島倉さん お墓準備していた…ピアノかたどり、戒名も

[ 2013年11月10日 06:00 ]

生前に都内の墓地に建てていた島倉千代子さんの墓。正面には大きく「こころ」と刻まれている

 肝臓がんで8日に死去した歌手の島倉千代子さん(享年75)が生前、墓を用意していたことが9日、分かった。

 島倉さんは、相談相手だった住職がいる東京都内の寺院に墓を用意していた。

 関係者によると、完成したのは6月ごろ。3・8メートル四方の広さで、インドで採れた黒御影石を使った。彫刻家の流政之氏が手掛け、ピアノをかたどった流線形のデザインになっている。

 墓石の正面には大きく「こころ」と書かれ、その横に戒名が彫られた。戒名は「寳しょう院千代歌愛大姉(ほうしょういんせんだいかわいだいし)」。
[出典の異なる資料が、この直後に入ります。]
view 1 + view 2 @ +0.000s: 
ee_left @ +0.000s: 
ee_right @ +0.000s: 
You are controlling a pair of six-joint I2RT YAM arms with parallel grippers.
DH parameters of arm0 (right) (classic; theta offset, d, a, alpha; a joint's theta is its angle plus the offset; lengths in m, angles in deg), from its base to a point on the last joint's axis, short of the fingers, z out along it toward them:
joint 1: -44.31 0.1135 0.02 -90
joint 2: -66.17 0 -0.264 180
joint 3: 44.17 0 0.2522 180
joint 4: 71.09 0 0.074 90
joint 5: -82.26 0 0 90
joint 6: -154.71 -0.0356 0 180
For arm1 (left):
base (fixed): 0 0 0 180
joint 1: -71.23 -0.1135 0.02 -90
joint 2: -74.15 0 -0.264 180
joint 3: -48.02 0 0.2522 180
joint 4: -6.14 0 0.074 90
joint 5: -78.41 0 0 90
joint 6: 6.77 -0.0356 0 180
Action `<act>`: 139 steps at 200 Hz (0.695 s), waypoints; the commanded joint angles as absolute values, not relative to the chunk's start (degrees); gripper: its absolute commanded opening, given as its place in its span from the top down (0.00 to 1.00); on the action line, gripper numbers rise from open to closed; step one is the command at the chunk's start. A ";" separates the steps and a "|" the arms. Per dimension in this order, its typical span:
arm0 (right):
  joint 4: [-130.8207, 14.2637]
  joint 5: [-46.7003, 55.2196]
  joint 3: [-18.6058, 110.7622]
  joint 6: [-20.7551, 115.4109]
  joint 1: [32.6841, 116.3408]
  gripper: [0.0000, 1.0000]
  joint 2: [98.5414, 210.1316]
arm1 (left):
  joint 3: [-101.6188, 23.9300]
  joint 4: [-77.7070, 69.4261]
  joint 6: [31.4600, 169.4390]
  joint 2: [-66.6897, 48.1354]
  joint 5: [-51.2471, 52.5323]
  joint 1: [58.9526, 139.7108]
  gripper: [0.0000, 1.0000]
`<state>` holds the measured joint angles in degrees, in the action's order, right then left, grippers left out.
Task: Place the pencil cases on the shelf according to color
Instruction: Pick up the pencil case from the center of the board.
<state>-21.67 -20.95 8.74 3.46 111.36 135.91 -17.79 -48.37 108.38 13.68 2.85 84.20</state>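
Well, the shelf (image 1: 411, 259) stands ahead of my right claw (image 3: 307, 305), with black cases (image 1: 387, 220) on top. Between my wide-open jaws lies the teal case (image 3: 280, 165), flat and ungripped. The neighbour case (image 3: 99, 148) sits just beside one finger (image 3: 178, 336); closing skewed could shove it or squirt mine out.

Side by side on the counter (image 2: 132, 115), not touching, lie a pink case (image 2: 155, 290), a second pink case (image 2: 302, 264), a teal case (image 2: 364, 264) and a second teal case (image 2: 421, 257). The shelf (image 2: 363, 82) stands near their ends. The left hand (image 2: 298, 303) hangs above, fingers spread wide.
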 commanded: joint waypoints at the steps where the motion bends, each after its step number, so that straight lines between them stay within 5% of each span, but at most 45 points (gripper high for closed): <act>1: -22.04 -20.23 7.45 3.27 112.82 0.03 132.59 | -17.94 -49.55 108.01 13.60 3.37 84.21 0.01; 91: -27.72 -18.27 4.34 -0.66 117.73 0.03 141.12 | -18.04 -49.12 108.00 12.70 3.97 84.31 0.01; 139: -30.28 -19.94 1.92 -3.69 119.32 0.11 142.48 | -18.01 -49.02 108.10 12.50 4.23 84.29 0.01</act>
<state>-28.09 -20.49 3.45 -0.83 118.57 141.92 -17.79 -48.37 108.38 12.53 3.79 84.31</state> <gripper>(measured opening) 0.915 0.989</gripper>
シングルだけでも300作、のべ1600曲以上を録音、愛唱した島倉さんらしい「歌」「愛」の文字が入った。

 背面には「島倉千代子」の俗名とともに、「島倉忍」の名が並ぶ。

 島倉さんは、プロ野球阪神の藤本勝巳との間に、1963年の結婚前に3人の子供を宿した。だが、悩み抜いた末に出産しなかった。その3人に共通して名付けたのが「しのぶ」。生前、「しのぶは心の支え」と語るなど、心の中にはいつも3人がいた。関係者は「島倉さんは産まなかったことを悔やんでいた。せめて墓の中で一緒に眠りたいという思いが強かったと思う」と話す。

 もともと、この墓は来年で歌手生活60周年を迎えるのを前に、ファンとの触れ合いの場として建設。6月には自身のブログで「モニュメント」として紹介。「ファンの皆さまを勇気づけられる何かを形にしたいと思ったんです。淋(さび)しい時、悲しい時、嬉(うれ)しい時も、モニュメントに会いに来て下さいネ!きっと元気になりますヨ!」とつづっていた。

 他人の借金を背負って苦労しただけに、生前から周囲には「香典は受け取らないで」と伝えていた。墓を建てておいたのも、「死後に誰にも迷惑を掛けたくない」という島倉さんらしい気配りからのようだ。